> WHAT YOU SHOULD DO: From the opening line of the records through the line bearing "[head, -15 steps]", set down every line exactly.

> DATA PROVIDED:
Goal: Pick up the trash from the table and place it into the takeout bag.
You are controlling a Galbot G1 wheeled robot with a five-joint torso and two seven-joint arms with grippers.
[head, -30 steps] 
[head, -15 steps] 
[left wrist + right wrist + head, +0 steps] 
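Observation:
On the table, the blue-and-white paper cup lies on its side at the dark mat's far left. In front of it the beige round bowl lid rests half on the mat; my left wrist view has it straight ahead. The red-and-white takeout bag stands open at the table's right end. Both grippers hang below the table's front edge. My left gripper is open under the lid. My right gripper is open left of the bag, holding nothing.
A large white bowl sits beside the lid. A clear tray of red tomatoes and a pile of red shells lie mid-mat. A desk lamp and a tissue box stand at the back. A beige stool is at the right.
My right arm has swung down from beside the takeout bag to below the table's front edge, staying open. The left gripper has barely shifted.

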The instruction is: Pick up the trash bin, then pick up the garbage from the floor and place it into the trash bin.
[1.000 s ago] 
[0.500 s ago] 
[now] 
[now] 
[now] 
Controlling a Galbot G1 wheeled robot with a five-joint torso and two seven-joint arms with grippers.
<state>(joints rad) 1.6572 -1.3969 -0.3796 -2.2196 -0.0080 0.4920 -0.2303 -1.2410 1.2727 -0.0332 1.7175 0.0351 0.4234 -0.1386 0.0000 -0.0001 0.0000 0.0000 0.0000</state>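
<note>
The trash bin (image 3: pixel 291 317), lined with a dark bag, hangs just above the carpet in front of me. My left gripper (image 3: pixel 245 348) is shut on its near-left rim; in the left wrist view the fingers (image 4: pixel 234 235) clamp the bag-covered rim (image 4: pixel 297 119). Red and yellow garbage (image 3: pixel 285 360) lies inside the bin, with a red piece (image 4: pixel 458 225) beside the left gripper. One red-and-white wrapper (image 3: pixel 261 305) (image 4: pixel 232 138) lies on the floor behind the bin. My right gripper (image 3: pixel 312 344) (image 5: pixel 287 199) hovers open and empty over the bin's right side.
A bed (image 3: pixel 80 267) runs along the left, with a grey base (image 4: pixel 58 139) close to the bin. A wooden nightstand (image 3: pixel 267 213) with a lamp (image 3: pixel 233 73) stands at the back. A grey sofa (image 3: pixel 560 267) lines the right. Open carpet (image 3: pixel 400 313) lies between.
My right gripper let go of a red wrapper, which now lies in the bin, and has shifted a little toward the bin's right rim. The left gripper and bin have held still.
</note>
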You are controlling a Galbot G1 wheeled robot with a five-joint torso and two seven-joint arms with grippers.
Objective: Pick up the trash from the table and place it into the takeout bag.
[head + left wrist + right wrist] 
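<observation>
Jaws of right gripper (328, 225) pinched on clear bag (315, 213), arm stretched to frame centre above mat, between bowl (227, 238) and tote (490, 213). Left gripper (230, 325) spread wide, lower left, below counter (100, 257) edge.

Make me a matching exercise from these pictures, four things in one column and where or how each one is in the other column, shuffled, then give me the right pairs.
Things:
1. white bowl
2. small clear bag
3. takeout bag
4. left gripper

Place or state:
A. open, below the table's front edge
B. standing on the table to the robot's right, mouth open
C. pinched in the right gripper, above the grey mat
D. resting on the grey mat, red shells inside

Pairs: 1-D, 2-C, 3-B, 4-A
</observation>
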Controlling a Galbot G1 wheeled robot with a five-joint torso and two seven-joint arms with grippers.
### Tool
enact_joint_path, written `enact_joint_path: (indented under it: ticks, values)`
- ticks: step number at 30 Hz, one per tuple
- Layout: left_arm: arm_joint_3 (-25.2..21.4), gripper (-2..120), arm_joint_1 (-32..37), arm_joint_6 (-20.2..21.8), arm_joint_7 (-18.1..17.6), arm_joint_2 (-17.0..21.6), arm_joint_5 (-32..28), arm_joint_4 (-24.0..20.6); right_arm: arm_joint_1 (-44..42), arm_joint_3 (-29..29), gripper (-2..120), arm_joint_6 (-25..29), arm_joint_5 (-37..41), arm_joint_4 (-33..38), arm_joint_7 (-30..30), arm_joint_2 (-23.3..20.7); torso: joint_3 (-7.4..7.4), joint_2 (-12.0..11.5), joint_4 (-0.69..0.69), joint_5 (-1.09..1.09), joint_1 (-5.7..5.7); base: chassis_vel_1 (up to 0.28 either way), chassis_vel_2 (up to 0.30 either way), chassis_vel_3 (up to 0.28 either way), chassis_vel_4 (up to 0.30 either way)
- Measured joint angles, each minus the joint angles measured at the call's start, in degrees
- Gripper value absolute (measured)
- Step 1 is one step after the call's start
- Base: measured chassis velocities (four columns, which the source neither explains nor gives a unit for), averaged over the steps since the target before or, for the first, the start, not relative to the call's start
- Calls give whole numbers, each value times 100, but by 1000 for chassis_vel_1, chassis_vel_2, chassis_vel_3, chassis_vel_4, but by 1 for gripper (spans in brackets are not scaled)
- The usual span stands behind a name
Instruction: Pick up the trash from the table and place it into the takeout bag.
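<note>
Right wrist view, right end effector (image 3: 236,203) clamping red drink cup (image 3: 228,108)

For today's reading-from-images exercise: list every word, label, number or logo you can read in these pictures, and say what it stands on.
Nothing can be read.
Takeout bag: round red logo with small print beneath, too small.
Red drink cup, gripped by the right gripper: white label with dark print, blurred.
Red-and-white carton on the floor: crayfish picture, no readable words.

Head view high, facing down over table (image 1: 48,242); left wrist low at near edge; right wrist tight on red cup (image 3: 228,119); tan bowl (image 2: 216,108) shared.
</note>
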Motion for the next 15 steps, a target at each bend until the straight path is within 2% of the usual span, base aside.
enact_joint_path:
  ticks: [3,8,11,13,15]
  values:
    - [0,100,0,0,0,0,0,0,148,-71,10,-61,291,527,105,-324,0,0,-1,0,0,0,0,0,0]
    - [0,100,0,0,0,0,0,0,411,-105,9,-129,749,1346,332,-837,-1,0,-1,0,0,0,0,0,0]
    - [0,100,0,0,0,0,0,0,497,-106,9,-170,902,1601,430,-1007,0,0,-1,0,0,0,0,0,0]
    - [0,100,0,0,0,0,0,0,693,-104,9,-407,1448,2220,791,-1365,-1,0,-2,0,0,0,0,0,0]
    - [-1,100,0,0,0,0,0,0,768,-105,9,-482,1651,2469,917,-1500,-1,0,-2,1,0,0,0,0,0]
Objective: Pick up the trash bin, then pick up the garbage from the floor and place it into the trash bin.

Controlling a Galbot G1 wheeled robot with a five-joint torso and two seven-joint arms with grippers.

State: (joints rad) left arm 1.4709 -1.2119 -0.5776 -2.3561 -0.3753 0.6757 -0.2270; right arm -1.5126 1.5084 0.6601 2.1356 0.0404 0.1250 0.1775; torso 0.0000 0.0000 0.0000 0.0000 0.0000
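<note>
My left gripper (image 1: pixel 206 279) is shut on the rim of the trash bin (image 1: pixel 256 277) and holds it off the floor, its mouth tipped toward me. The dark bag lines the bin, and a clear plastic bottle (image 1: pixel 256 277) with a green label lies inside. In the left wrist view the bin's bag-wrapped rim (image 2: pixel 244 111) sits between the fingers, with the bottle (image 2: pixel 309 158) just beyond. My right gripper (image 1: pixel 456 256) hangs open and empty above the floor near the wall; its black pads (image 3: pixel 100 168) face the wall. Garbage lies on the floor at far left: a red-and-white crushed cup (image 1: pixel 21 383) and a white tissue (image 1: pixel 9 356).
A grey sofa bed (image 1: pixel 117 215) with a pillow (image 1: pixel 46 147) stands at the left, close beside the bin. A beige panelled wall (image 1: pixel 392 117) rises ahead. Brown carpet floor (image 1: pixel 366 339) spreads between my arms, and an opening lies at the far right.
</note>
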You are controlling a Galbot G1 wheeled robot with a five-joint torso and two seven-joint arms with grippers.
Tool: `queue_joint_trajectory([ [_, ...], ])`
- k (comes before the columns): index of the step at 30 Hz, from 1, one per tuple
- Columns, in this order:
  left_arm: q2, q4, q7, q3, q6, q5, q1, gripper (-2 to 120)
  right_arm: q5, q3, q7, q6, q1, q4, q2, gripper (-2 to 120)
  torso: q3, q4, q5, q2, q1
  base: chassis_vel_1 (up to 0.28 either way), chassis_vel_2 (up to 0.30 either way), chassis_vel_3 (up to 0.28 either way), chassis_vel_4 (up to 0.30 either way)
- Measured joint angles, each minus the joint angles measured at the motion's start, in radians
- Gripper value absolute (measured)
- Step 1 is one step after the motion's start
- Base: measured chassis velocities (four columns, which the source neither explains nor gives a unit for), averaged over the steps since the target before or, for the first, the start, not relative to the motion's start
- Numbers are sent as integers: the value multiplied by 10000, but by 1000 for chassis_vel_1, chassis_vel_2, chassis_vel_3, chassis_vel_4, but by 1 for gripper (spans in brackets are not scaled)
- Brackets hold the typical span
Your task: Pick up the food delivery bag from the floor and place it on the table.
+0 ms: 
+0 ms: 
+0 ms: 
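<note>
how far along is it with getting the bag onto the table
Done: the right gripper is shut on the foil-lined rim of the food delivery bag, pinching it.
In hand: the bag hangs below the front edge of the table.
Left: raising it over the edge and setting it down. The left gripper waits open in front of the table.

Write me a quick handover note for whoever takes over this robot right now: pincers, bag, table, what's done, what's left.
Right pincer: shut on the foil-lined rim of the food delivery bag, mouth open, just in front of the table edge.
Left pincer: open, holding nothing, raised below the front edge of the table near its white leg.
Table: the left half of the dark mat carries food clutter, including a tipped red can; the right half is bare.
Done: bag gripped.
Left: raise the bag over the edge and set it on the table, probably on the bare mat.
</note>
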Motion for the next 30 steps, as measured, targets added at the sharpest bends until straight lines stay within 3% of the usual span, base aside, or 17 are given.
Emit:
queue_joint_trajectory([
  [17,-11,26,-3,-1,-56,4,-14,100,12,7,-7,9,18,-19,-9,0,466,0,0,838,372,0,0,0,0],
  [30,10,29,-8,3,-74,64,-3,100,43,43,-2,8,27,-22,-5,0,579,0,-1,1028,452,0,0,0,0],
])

> SOLUTION BELOW:
Goal: Pick up the trash from the table and place it into the takeout bag.
You are controlling a Galbot G1 wheeled robot with a five-joint torso and two seven-joint arms with grippers.
[head, -30 steps] 
[head, -15 steps] 

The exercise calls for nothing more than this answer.